**Work to complete:**
Output exactly the lines of the listing below that run from the line with "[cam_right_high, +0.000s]" through the line with "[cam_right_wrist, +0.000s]". No pictures.

**Material shown:**
___

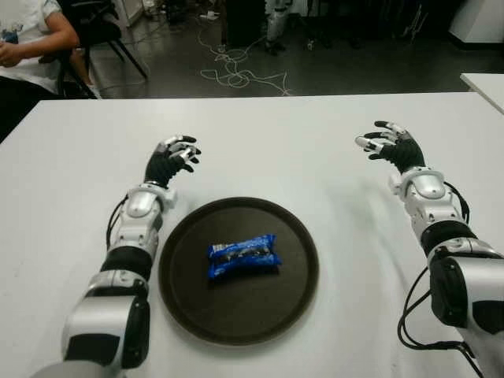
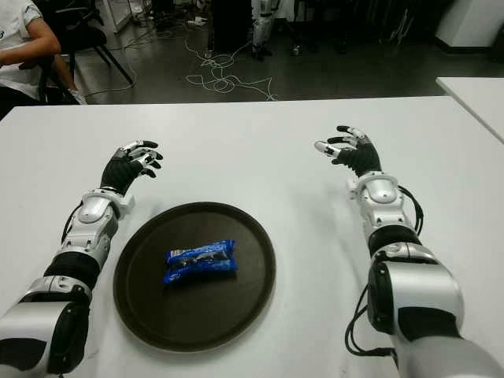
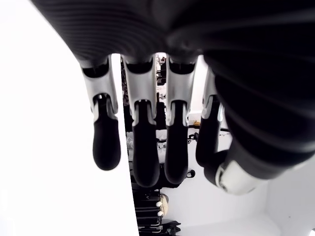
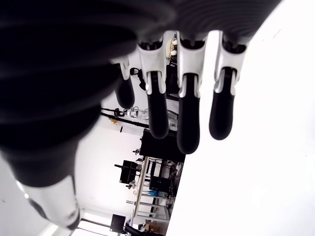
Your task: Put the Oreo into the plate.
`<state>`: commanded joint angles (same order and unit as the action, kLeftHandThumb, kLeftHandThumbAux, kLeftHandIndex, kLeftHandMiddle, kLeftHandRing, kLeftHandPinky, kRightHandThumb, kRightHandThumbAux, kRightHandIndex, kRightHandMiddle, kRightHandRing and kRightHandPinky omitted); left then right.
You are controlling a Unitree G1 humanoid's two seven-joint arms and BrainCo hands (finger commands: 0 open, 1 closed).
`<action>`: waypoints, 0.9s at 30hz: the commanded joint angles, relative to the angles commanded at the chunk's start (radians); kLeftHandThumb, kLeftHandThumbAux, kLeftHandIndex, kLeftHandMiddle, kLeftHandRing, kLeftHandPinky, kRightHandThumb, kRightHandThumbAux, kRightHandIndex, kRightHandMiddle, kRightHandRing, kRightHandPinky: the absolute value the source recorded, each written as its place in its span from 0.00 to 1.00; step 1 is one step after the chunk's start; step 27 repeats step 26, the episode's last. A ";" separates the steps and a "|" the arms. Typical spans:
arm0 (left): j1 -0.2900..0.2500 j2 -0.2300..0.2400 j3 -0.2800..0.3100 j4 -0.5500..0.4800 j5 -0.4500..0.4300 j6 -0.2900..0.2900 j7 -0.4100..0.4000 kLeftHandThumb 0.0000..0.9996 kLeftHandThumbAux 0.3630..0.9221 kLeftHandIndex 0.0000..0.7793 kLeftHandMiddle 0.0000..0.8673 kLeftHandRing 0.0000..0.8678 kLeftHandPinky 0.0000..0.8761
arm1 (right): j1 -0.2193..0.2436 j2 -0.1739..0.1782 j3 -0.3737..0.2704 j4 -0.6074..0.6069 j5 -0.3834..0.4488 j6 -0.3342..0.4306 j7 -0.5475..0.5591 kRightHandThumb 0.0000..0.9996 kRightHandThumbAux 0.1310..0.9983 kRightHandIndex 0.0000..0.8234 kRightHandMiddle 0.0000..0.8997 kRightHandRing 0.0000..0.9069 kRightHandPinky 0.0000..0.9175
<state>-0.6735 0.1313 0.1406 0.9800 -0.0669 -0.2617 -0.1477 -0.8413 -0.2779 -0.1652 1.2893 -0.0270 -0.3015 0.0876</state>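
Two hands hold nothing over a white table [image 1: 71, 165] while the Oreo [image 1: 243, 257], a blue packet, already lies near the middle of the dark round plate [image 1: 301, 236]. From the left: your left hand [image 1: 172, 160] shows beyond the plate's far-left rim, its fingers [image 3: 106, 142] loosely extended and released, nothing between them, the packet well back from those fingertips toward the forearm. On the right, your right hand [image 1: 391, 145] shows well apart from the plate, its fingers [image 4: 189, 118] likewise spread and empty, the packet far to their inner side. Judged from how things lie, the placing looks complete, so the danger is in needless motion. If you draw the left arm back carelessly, its wrist or forearm, which runs just beside the plate's rim, could nudge the plate and slide the packet about. A fresh reach with either hand's fingertips could drag the packet over the shallow rim. A person [image 1: 27, 39] sits beyond the table's far-left corner, well clear of both hands.
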 joint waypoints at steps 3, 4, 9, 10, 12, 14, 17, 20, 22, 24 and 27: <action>0.000 0.001 0.000 0.003 0.000 -0.003 -0.002 0.83 0.56 0.53 0.54 0.58 0.63 | 0.000 -0.002 0.005 0.000 -0.005 -0.001 0.003 0.05 0.71 0.26 0.38 0.46 0.51; -0.001 0.002 0.000 0.003 0.000 -0.004 -0.002 0.83 0.56 0.53 0.54 0.58 0.63 | -0.001 -0.002 0.005 0.000 -0.006 -0.001 0.004 0.04 0.71 0.25 0.38 0.46 0.51; -0.002 0.005 -0.002 0.008 0.005 -0.008 -0.001 0.83 0.55 0.54 0.54 0.59 0.64 | -0.002 -0.004 0.009 0.002 -0.008 0.000 0.015 0.03 0.71 0.25 0.38 0.46 0.51; -0.002 0.005 -0.003 0.010 0.006 -0.009 -0.001 0.83 0.55 0.54 0.54 0.59 0.64 | -0.002 -0.004 0.009 0.002 -0.008 0.000 0.015 0.02 0.71 0.25 0.38 0.46 0.51; -0.003 0.008 -0.005 0.014 0.009 -0.015 -0.003 0.83 0.55 0.54 0.54 0.59 0.64 | -0.002 -0.004 0.011 0.002 -0.010 0.003 0.007 0.02 0.71 0.24 0.38 0.46 0.51; -0.002 0.009 -0.005 0.015 0.008 -0.020 -0.006 0.83 0.55 0.54 0.54 0.59 0.64 | -0.002 -0.004 0.013 0.002 -0.013 0.004 0.002 0.02 0.71 0.24 0.38 0.46 0.51; -0.001 0.008 -0.004 0.015 0.005 -0.023 -0.010 0.83 0.55 0.54 0.54 0.58 0.64 | -0.002 -0.004 0.015 0.001 -0.015 0.004 0.000 0.03 0.71 0.25 0.38 0.46 0.51; -0.002 0.007 -0.002 0.015 0.002 -0.022 -0.012 0.83 0.55 0.54 0.54 0.58 0.64 | -0.002 -0.003 0.015 0.001 -0.015 0.004 -0.001 0.04 0.71 0.25 0.39 0.47 0.52; -0.002 0.006 -0.001 0.015 0.002 -0.020 -0.011 0.83 0.55 0.54 0.54 0.58 0.64 | -0.002 -0.003 0.014 0.001 -0.014 0.004 -0.003 0.05 0.71 0.26 0.39 0.47 0.52; -0.002 0.007 -0.002 0.014 0.003 -0.019 -0.010 0.83 0.55 0.54 0.53 0.58 0.63 | -0.002 -0.003 0.014 0.001 -0.013 0.005 -0.003 0.05 0.71 0.25 0.38 0.47 0.52; -0.002 0.007 -0.004 0.014 0.005 -0.019 -0.008 0.83 0.55 0.54 0.54 0.58 0.64 | -0.002 -0.003 0.015 0.001 -0.014 0.005 -0.003 0.06 0.70 0.25 0.38 0.47 0.52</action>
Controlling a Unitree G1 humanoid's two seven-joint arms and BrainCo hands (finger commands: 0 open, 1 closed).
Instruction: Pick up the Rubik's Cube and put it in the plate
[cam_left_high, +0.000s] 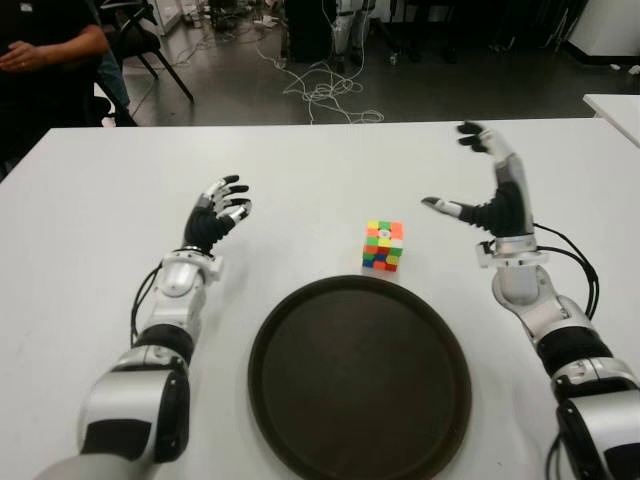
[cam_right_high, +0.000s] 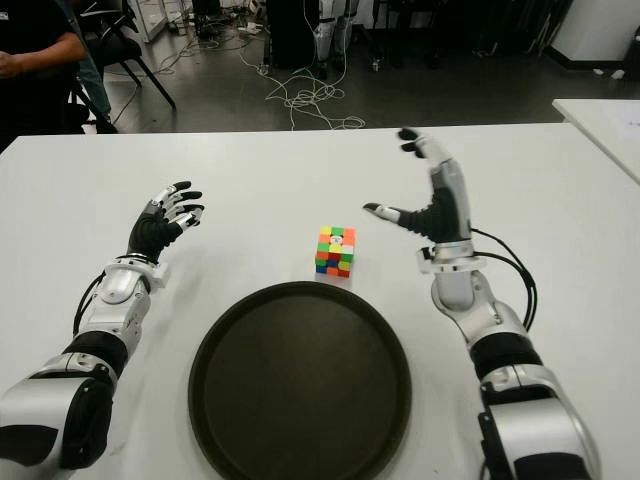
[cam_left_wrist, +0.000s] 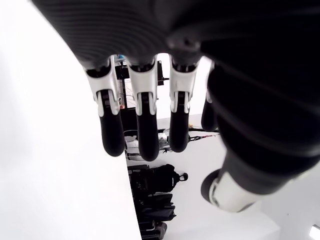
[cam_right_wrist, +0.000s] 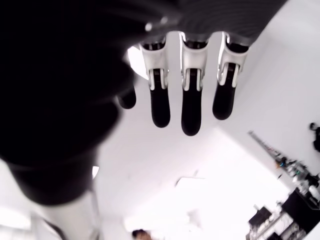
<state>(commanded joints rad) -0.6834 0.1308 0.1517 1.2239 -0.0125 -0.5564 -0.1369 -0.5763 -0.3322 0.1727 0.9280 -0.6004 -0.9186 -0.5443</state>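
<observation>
With right hand (cam_left_high: 495, 200) splayed and empty, slide toward the multicoloured plastic Rubik's Cube (cam_left_high: 383, 245) just off the thumb tip, beside the round dark-brown plate (cam_left_high: 360, 375), left hand (cam_left_high: 215, 215) loosely open, idle.

Illumination is even and bright from overhead: the white matte desk (cam_left_high: 300, 170) reads near-uniform, with only a small soft shadow at the base of the multicoloured Rubik's Cube (cam_left_high: 384, 245) and a faint sheen on the dark brown round plastic plate (cam_left_high: 300, 440). The floor behind the desk is dimmer. Both wrist views are overexposed to white behind the black-and-white robot hands, whose near palm surfaces (cam_left_wrist: 260, 75) are dark and out of focus.
</observation>
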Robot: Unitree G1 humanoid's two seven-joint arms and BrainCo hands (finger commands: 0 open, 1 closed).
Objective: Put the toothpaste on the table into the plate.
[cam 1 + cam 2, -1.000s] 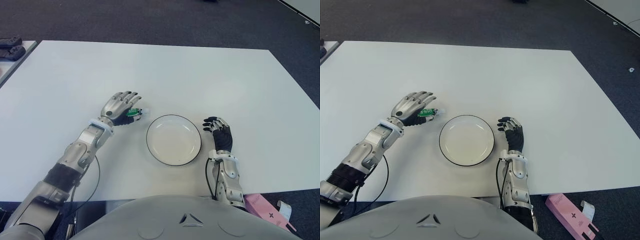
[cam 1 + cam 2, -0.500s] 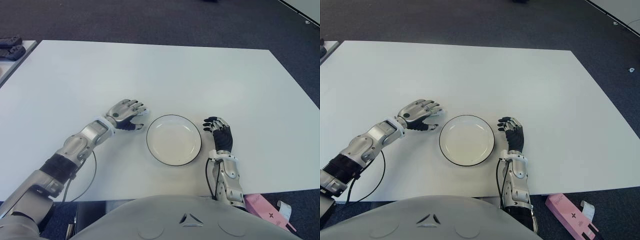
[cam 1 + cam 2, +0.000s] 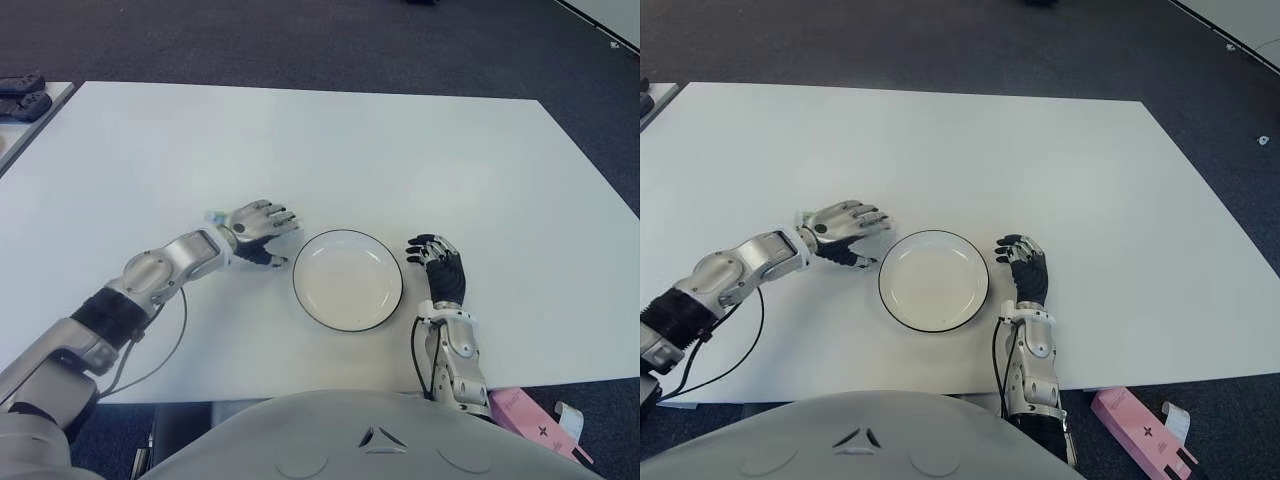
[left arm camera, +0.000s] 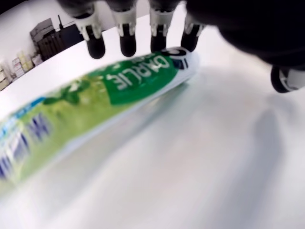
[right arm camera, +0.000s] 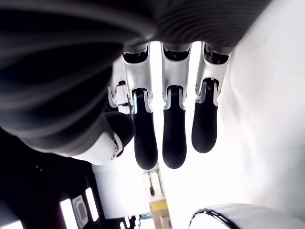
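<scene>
My left hand (image 3: 255, 221) sits just left of the white plate (image 3: 347, 279), palm down with fingers spread over the green Darlie toothpaste tube (image 4: 95, 100), which lies flat on the white table (image 3: 330, 150). My fingertips (image 4: 127, 46) hang over the tube's far end, not closed on it. My right hand (image 3: 437, 264) shows just right of the plate, fingers loosely extended, holding nothing.
</scene>
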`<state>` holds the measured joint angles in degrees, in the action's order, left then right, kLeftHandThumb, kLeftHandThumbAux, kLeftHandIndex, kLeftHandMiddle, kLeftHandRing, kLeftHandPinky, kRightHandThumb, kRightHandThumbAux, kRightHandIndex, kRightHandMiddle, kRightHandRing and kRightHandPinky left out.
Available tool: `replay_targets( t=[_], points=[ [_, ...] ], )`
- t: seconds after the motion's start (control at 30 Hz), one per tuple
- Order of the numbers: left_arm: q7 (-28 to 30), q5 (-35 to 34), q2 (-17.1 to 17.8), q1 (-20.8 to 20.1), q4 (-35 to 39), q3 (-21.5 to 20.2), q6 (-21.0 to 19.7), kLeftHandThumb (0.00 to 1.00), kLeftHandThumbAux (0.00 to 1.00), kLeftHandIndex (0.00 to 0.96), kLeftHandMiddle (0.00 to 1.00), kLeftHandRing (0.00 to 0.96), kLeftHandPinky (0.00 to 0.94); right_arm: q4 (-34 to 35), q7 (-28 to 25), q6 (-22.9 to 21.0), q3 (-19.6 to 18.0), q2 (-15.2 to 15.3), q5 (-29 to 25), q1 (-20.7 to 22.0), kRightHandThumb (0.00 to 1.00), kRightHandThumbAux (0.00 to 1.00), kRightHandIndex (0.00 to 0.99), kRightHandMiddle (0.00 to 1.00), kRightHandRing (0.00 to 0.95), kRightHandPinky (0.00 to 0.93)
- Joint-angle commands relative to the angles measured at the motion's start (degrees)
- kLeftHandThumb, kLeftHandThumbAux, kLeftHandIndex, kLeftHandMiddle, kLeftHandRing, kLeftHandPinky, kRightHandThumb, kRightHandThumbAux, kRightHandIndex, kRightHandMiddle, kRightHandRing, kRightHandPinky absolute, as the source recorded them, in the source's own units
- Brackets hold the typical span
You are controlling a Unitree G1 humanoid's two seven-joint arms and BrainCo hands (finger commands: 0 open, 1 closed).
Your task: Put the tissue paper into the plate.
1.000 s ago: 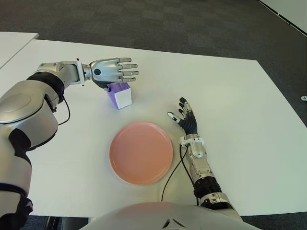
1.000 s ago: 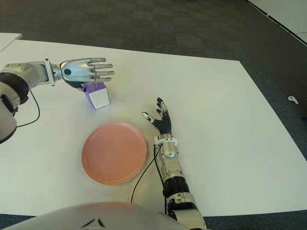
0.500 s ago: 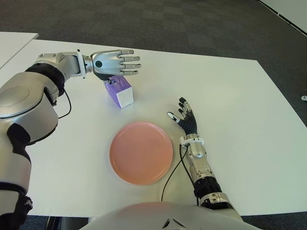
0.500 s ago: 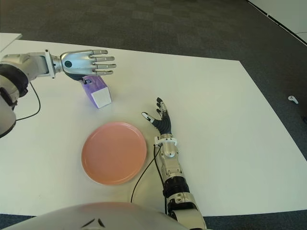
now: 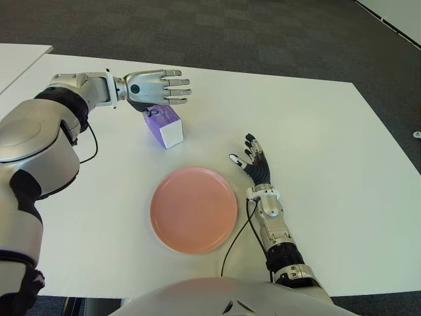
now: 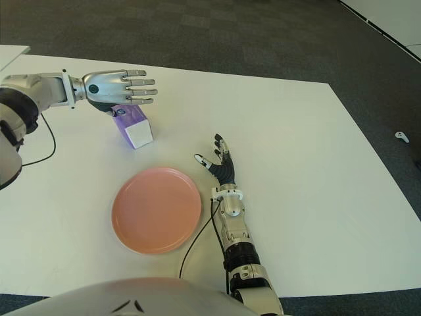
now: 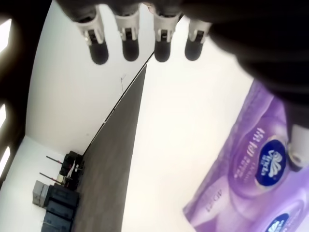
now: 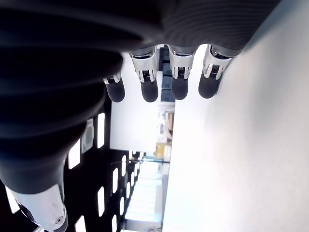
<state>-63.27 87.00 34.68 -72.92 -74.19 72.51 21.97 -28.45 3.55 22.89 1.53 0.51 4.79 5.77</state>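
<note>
Left eye view shows the left hand [image 5: 152, 88] flat with fingers straight, holding nothing. The purple tissue paper [image 5: 164, 127] sits just under it on the white surface [image 5: 316, 125]. The pink plate [image 5: 193, 209] lies nearer the body, with the right hand [image 5: 255, 166] open beside it.

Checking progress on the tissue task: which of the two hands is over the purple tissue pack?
The left hand, fingers spread just above the tissue pack. The right hand shows open to the right of the pink plate.
</note>
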Motion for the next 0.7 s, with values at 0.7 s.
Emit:
replay_targets(
  t=[0.7],
  points=[
    [11.55,-1.78,-1.4,2.2,-2.19,-0.01,-0.71,0.258,0.341,0.0,0.0,0.0,0.0,-3.41,-0.36,-5.24,0.81,0.07,0.68,-8.11,0.081,0.698,0.0,0.0,0.0,0.0]
  ],
)
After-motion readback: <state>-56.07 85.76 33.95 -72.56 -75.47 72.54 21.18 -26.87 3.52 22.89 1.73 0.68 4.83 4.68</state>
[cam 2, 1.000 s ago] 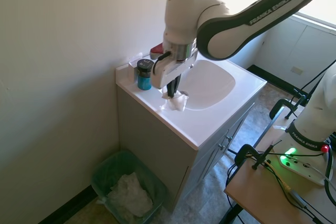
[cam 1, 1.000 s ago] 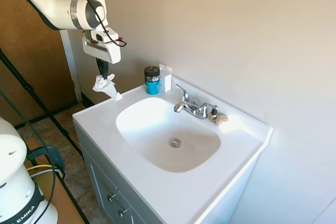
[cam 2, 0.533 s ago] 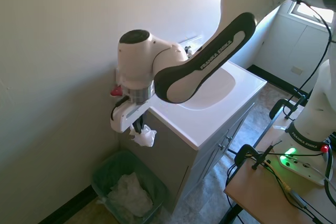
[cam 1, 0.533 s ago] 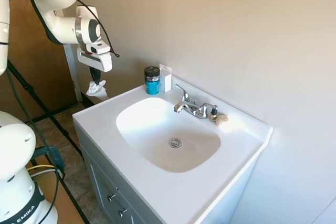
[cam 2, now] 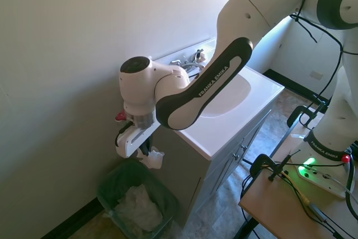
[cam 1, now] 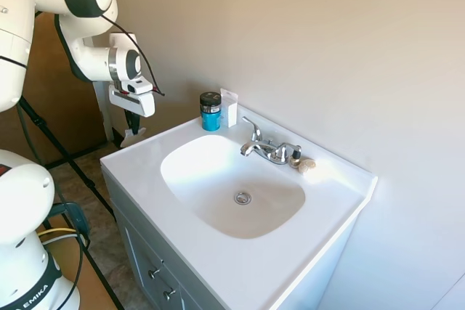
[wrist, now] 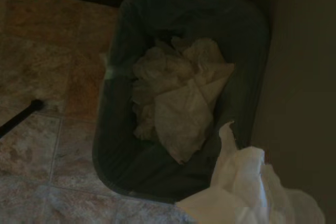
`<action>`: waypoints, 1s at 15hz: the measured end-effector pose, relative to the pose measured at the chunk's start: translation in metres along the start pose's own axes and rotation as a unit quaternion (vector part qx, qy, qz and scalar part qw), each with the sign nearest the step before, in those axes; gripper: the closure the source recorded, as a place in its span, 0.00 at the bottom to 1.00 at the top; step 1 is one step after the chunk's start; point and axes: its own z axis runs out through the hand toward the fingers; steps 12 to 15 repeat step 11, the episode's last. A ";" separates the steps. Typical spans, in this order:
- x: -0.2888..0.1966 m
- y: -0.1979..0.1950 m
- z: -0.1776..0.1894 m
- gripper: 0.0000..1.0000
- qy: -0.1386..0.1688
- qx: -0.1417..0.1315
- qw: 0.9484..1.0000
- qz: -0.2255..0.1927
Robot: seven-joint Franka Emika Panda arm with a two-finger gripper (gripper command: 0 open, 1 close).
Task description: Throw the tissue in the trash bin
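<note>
Bathroom, hand [cam 2: 146, 151] gripping tissue [cam 2: 154, 158] over bin [cam 2: 112, 178]

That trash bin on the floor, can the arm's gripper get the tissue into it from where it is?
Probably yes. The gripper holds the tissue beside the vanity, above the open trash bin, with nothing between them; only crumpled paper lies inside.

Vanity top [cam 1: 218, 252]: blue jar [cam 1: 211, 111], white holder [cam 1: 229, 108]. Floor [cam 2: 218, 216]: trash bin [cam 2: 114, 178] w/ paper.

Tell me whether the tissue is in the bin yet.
Not yet: the crumpled white tissue hangs from the hand above the dark green bin.
</note>
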 end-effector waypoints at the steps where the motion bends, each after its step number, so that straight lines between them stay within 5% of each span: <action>1: -0.001 0.000 0.002 0.00 0.001 -0.002 1.000 -0.001; 15: 0.019 -0.007 -0.039 0.00 0.020 0.030 0.999 0.027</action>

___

**Reply to the exercise:**
[cam_right_high, +0.000s] 
[cam_left_wrist, +0.000s] 
[cam_right_wrist, +0.000s] 

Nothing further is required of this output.